PETA sent a letter to principals in Charlotte County, Fla., stating dissection “teaches students that animals are simply convenient tools to be thrown away like pencils when they are no longer of any use,” the Port Charlotte, Fla., Sun-Herald reported.
“Dissection research shows that students who are desensitized to animal suffering and abuse have a good chance of becoming desensitized to human suffering,” the letter said.
PETA wants animal dissections to be replaced with activities such as virtual dissections on computers. School officials, however, say that is not likely.
Dissection, if done correctly, is a good way for students to learn, especially if they are pursuing a health-related career, said Jackie Speake, Charlotte County’s curriculum and instruction specialist for science.
“To me it’s an invaluable tool,” she told the Sun-Herald. “I know our teachers use it in a very productive way.”
Classes that use the computer programs still use dissection, Speake said, adding it’s up to the teachers to decide.
PETA’s letter was sent the same day the group urged the Florida State Attorney’s Office to “vigorously prosecute” a Charlotte County 13-year-old accused of killing an 8-week-old kitten, the paper said.
On its website, PETA encourages students to “take a stand” against dissection, even to the point of pressing a legal case based on “religious beliefs.”
Meet with the instructor right away and tell him or her that you cannot participate in the dissection because of your “sincerely held religious and moral beliefs about the sanctity of all life,” and ask for a non-animal alternative. These words provide the basis for a possible legal case. (You do not have to support any formal religion; the courts have interpreted a belief that animals should not be killed for classroom dissection to be a religious belief, which schools cannot violate.)
The group says “more and more students –from elementary school to veterinary and medical school – are taking a stand against dissection before it happens in their classes.”
The practice, says the group, is “disgusting, it’s wrong, and it’s time for it to end. And now you are ready to fight dissection!”
PETA is known for its headline-grabbing campaigns on behalf of animals.
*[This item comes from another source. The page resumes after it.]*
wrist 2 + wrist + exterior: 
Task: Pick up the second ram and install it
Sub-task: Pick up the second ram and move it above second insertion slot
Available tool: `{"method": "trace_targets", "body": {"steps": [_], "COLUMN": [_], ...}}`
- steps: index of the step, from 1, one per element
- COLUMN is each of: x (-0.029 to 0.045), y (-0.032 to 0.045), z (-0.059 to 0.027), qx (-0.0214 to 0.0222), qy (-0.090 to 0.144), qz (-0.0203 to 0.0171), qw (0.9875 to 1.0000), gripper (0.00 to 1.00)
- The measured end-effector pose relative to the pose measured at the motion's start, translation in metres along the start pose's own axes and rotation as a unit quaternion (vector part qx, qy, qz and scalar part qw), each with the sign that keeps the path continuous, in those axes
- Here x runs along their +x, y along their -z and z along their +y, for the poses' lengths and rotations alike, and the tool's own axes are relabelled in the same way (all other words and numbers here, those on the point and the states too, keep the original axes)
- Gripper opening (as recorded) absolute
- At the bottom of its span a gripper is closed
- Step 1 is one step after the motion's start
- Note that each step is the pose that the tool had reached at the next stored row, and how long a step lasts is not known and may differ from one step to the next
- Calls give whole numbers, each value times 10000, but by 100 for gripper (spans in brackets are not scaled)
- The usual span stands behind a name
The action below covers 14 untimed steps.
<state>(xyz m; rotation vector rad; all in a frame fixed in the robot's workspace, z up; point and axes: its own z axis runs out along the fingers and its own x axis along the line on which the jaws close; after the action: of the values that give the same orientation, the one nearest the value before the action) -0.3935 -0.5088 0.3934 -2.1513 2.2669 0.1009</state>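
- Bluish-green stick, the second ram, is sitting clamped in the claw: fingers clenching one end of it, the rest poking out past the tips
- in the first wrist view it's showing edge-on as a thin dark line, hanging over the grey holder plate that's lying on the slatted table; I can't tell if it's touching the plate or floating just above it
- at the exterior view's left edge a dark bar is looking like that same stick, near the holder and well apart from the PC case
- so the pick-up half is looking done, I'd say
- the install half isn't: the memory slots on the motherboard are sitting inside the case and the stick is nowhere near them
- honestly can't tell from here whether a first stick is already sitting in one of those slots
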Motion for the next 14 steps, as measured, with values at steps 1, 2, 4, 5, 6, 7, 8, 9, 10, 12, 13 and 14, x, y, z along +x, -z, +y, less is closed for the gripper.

In April, the animal-rights group, which claims “750,000 members and supports” offered the town of Hamburg, N.Y., $15,000 in veggie burgers if it officially changed its name to “Veggieburg.”
A PETA campaign called “Holocaust on Your Plate” compared chickens slaughtered at factory farms to the Jews annihilated in Nazi death camps.
“Just as the Nazis tried to ‘dehumanize’ Jews by forcing them to live in filthy, crowded conditions,” said a PETA press release relaunching the campaign in February, “animals on today’s factory farms are stripped of all that is enjoyable and natural to them and treated as nothing more than meat-, egg-, and milk-making ‘machines.'”
PETA also condemned the U.S. military’s use of dolphins and sea lions in the Iraq war to help clear underwater mines.